* _EXERCISE AIM_
Give the listing back in full, exactly as written, with the pictures removed.

--------

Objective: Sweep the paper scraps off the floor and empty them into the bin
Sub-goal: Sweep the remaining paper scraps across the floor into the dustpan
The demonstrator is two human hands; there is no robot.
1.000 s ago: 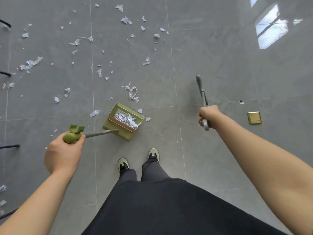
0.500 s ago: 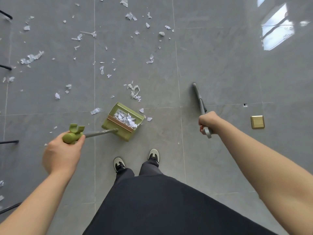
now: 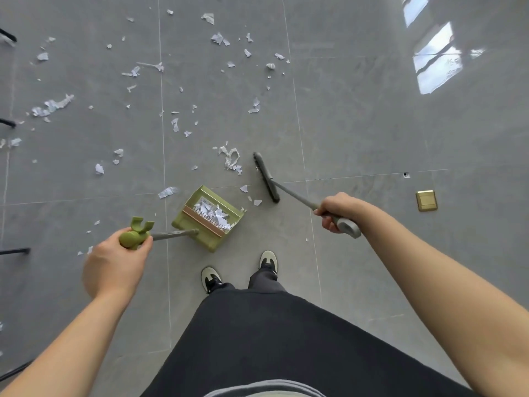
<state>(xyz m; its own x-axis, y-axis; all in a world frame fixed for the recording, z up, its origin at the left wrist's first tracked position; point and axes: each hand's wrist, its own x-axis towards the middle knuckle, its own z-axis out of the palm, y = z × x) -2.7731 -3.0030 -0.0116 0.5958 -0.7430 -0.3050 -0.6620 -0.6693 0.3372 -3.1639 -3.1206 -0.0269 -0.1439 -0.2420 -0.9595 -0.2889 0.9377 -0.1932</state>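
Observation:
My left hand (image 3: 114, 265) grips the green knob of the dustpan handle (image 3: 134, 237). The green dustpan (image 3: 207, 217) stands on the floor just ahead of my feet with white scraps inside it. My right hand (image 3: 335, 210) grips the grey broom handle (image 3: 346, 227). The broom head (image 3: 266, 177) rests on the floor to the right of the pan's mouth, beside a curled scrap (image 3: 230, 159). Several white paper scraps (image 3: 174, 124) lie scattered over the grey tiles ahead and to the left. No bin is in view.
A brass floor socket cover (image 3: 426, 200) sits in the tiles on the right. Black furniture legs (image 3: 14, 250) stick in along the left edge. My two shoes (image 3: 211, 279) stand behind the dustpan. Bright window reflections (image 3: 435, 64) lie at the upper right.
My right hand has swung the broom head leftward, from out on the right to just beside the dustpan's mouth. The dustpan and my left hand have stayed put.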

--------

* _WRITTEN SOLUTION_
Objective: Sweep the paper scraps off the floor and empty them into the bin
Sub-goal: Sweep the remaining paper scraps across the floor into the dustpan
The demonstrator is two human hands; there is no robot.
1.000 s ago: 
0.500 s ago: 
now: 
<state>(xyz m; its own x-axis, y-axis; all in a world frame fixed for the recording, z up, its origin at the left wrist's first tracked position; point and axes: each hand's wrist, its own x-axis towards the middle knuckle, its own z-axis out of the palm, y = z × x) -2.7731 -3.0030 -0.0116 0.5958 -0.7430 -0.3050 -0.6620 -0.6693 0.3372 -3.1639 -3.1206 -0.0269 -0.1439 -0.2420 -0.9595 -0.2889 0.9377 -0.1932</state>
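Observation:
My left hand (image 3: 114, 265) grips the green knob of the dustpan handle (image 3: 134, 237). The green dustpan (image 3: 207, 217) stands on the floor just ahead of my feet with white scraps inside it. My right hand (image 3: 335, 210) grips the grey broom handle (image 3: 346, 227). The broom head (image 3: 266, 177) rests on the floor to the right of the pan's mouth, beside a curled scrap (image 3: 230, 159). Several white paper scraps (image 3: 174, 124) lie scattered over the grey tiles ahead and to the left. No bin is in view.
A brass floor socket cover (image 3: 426, 200) sits in the tiles on the right. Black furniture legs (image 3: 14, 250) stick in along the left edge. My two shoes (image 3: 211, 279) stand behind the dustpan. Bright window reflections (image 3: 435, 64) lie at the upper right.
My right hand has swung the broom head leftward, from out on the right to just beside the dustpan's mouth. The dustpan and my left hand have stayed put.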

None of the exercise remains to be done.